### Exercise goal
I would like every entry below written out exactly.

### Listed records
══════

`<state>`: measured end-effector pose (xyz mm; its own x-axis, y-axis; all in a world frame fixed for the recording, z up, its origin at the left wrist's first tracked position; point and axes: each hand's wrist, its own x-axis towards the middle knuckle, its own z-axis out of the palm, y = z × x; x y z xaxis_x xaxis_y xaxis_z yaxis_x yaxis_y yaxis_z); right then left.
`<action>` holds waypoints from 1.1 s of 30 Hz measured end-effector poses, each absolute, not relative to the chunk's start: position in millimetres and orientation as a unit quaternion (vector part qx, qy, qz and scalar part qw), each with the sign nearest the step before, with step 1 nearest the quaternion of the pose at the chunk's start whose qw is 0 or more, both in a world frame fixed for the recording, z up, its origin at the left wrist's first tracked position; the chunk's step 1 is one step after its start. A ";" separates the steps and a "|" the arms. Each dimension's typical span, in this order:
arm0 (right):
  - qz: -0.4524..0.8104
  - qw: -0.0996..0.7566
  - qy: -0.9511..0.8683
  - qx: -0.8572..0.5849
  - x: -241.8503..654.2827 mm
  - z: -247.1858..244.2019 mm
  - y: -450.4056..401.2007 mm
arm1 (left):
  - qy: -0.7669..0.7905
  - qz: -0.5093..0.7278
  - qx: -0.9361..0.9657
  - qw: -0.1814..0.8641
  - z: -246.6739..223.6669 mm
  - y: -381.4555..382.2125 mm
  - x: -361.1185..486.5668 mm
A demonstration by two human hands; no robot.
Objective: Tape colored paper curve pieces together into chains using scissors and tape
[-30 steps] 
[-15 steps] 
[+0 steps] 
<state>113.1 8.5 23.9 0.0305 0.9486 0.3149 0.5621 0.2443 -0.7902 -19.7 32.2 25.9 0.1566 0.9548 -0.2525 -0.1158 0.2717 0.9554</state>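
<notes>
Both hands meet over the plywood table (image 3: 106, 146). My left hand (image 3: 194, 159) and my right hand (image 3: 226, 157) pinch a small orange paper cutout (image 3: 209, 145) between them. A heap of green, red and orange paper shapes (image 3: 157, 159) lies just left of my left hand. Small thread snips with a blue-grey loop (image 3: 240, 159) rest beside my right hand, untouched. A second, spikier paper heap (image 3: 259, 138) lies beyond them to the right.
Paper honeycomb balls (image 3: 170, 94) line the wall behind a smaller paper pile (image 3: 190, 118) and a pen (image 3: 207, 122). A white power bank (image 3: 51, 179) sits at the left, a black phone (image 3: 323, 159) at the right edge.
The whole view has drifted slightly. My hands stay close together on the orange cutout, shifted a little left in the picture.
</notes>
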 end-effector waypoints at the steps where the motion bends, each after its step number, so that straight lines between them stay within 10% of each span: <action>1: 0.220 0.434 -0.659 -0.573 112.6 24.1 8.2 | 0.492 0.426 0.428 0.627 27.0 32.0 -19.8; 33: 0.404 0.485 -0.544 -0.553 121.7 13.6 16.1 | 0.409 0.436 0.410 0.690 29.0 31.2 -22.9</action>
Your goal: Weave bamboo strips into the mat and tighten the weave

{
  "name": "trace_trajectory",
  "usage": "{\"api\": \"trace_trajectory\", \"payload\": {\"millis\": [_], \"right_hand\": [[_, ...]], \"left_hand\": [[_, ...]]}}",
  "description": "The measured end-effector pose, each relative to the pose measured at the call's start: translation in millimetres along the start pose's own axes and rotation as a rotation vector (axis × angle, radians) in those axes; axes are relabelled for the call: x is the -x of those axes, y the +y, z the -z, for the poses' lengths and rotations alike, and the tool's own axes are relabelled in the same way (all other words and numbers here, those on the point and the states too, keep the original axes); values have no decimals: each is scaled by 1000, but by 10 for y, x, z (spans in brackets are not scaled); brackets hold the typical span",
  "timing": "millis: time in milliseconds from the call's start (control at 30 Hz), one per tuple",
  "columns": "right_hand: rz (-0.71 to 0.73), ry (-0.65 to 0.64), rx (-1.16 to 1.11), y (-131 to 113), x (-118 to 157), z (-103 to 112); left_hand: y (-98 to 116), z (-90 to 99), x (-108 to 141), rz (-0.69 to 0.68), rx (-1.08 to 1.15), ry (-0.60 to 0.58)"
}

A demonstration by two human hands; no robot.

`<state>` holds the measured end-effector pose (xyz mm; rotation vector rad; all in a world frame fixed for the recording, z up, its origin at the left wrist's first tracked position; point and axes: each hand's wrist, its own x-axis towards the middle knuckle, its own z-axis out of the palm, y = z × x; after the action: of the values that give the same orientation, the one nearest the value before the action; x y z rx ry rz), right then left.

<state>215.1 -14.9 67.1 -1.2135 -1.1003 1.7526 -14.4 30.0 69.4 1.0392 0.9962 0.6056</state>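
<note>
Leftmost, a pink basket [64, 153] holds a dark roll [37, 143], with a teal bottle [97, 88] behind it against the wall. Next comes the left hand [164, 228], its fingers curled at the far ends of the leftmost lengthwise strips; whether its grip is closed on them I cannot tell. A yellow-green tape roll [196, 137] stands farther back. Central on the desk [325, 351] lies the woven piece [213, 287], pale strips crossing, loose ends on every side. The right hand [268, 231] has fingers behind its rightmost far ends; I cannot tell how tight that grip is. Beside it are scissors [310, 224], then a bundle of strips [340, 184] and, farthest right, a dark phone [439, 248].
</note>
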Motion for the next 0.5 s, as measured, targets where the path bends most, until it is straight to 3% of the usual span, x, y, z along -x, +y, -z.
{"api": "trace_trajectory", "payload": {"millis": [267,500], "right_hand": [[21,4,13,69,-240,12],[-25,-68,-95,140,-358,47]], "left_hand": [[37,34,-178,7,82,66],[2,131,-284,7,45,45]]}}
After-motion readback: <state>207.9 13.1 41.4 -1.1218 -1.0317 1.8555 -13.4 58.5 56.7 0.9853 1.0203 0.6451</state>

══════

### Exercise response
`<state>`: measured end-effector pose (xyz mm; its own x-axis, y-axis; all in a world frame fixed for the recording, z up, its origin at the left wrist's first tracked position; point and axes: each hand's wrist, its own x-axis towards the middle knuckle, its own z-axis out of the palm, y = z × x; x y z xaxis_x xaxis_y xaxis_z yaxis_x yaxis_y yaxis_z); right then left.
`<action>` holds waypoints from 1.1 s of 30 Hz measured end-effector poses, each absolute, not relative to the chunk's start: position in millimetres and orientation as a unit quaternion (vector part qx, qy, qz and scalar part qw), each with the sign nearest the step before, with step 1 nearest the quaternion of the pose at the chunk's start whose qw is 0 or more, both in a world frame fixed for the recording, z up, its origin at the left wrist's first tracked position; the chunk's step 1 is one step after its start. A ";" separates the steps and a "|" the arms. Each dimension's typical span, in this order:
arm0 (right):
  - qz: -0.4524..0.8104
  - qw: -0.0996..0.7566
  - qy: -0.9511..0.8683
  - qx: -0.8572..0.5849
  - x: -241.8503..654.2827 mm
  - z: -247.1858..244.2019 mm
  - y: -450.4056..401.2007 mm
arm1 (left):
  - qy: -0.7669..0.7905
  - qz: -0.5093..0.7278
  - qx: -0.9361..0.9657
  - qw: -0.1814..0.8641
  - z: -246.6739..223.6669 mm
  - y: -381.4555..382.2125 mm
  - x: -361.1185..486.5668 mm
A demonstration by two human hands; no robot.
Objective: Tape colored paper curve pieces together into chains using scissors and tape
[-30 steps] 
[-15 steps] 
[+0 steps] 
<state>113.1 8.5 23.9 0.0305 0.9486 0.3149 0.5621 0.2443 -0.7902 -19.7 32.2 25.9 0.1566 0.9548 -0.2525 -0.1158 0.2717 0.9554</state>
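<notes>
Both hands meet over the plywood table (image 3: 106, 146). My left hand (image 3: 194, 159) and my right hand (image 3: 226, 157) pinch a small orange paper cutout (image 3: 209, 145) between them. A heap of green, red and orange paper shapes (image 3: 157, 159) lies just left of my left hand. Small thread snips with a blue-grey loop (image 3: 240, 159) rest beside my right hand, untouched. A second, spikier paper heap (image 3: 259, 138) lies beyond them to the right.
Paper honeycomb balls (image 3: 170, 94) line the wall behind a smaller paper pile (image 3: 190, 118) and a pen (image 3: 207, 122). A white power bank (image 3: 51, 179) sits at the left, a black phone (image 3: 323, 159) at the right edge.
The whole view has drifted slightly. My hands stay close together on the orange cutout, shifted a little left in the picture.
</notes>
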 end-effector waypoints at the steps where the motion bends, each after its step number, so that straight lines between them stay within 10% of each span: <action>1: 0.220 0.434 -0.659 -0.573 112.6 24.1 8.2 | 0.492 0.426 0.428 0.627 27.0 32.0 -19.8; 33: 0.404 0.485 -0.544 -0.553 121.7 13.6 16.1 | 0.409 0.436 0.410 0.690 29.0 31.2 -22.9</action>
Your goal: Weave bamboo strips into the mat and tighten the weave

{
  "name": "trace_trajectory",
  "usage": "{\"api\": \"trace_trajectory\", \"payload\": {\"millis\": [_], \"right_hand\": [[_, ...]], \"left_hand\": [[_, ...]]}}",
  "description": "The measured end-effector pose, each relative to the pose measured at the call's start: translation in millimetres along the start pose's own axes and rotation as a rotation vector (axis × angle, radians) in those axes; axes are relabelled for the call: x is the -x of those axes, y the +y, z the -z, for the poses' lengths and rotations alike, and the tool's own axes are relabelled in the same way (all other words and numbers here, those on the point and the states too, keep the original axes); values have no decimals: each is scaled by 1000, but by 10 for y, x, z (spans in brackets are not scaled); brackets hold the typical span",
  "timing": "millis: time in milliseconds from the call's start (control at 30 Hz), one per tuple",
  "columns": "right_hand: rz (-0.71 to 0.73), ry (-0.65 to 0.64), rx (-1.16 to 1.11), y (-131 to 113), x (-118 to 157), z (-103 to 112); left_hand: y (-98 to 116), z (-90 to 99), x (-108 to 141), rz (-0.69 to 0.68), rx (-1.08 to 1.15), ry (-0.60 to 0.58)"
}

A demonstration by two human hands; no robot.

`<state>` holds the measured end-effector pose (xyz mm; rotation vector rad; all in a world frame fixed for the recording, z up, its origin at the left wrist's first tracked position; point and axes: each hand's wrist, its own x-axis towards the middle knuckle, its own z-axis out of the palm, y = z × x; after the action: of the values that give the same orientation, the one nearest the value before the action; x y z rx ry rz), right then left.

<state>215.1 -14.9 67.1 -1.2135 -1.1003 1.7526 -14.4 30.0 69.4 1.0392 0.9962 0.6056</state>
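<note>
Leftmost, a pink basket [64, 153] holds a dark roll [37, 143], with a teal bottle [97, 88] behind it against the wall. Next comes the left hand [164, 228], its fingers curled at the far ends of the leftmost lengthwise strips; whether its grip is closed on them I cannot tell. A yellow-green tape roll [196, 137] stands farther back. Central on the desk [325, 351] lies the woven piece [213, 287], pale strips crossing, loose ends on every side. The right hand [268, 231] has fingers behind its rightmost far ends; I cannot tell how tight that grip is. Beside it are scissors [310, 224], then a bundle of strips [340, 184] and, farthest right, a dark phone [439, 248].
</note>
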Motion for the next 0.5 s, as measured, targets where the path bends most, until it is straight to 3% of the usual span, x, y, z along -x, +y, -z.
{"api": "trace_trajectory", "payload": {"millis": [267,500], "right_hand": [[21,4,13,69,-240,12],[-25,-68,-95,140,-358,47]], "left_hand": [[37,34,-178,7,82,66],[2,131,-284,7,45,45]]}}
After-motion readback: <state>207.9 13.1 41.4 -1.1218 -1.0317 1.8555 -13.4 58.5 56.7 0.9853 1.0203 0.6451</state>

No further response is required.